= Exercise =
From the data, return each line holding the word "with".

= Collected material =
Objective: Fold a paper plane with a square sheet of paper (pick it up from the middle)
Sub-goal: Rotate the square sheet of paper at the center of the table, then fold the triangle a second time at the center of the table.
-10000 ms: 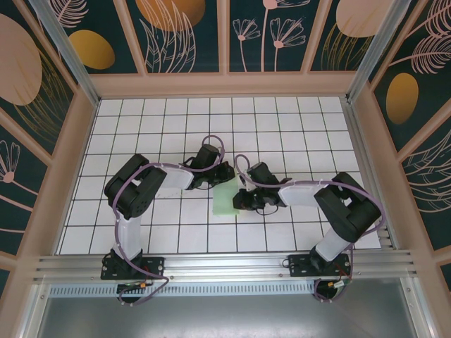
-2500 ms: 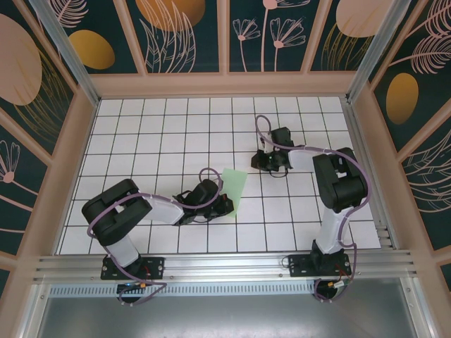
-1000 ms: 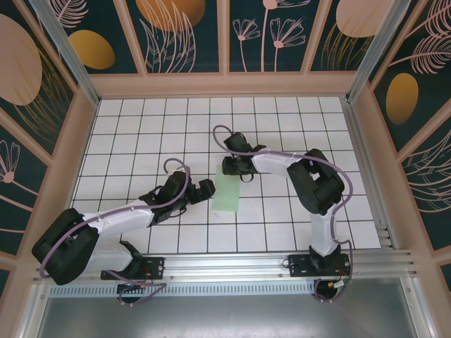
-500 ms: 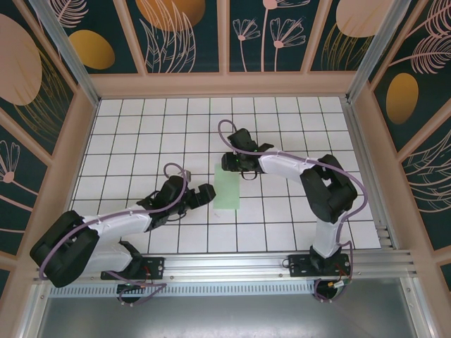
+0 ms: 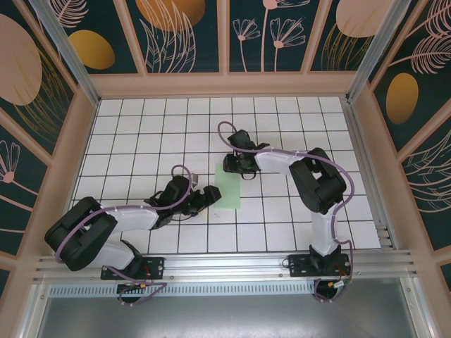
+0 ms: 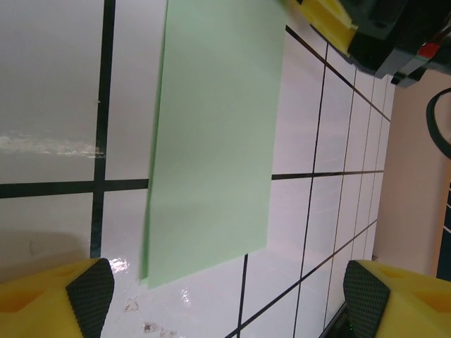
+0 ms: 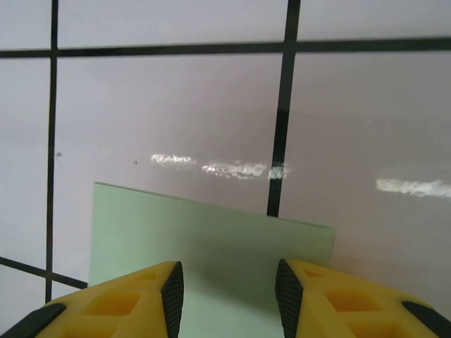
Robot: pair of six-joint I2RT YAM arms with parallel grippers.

= Answer =
Objective: Fold a paper plane with a square sheet of paper (pick it up from the middle)
Robot: pair of six-joint I2RT YAM arms with parallel grippers.

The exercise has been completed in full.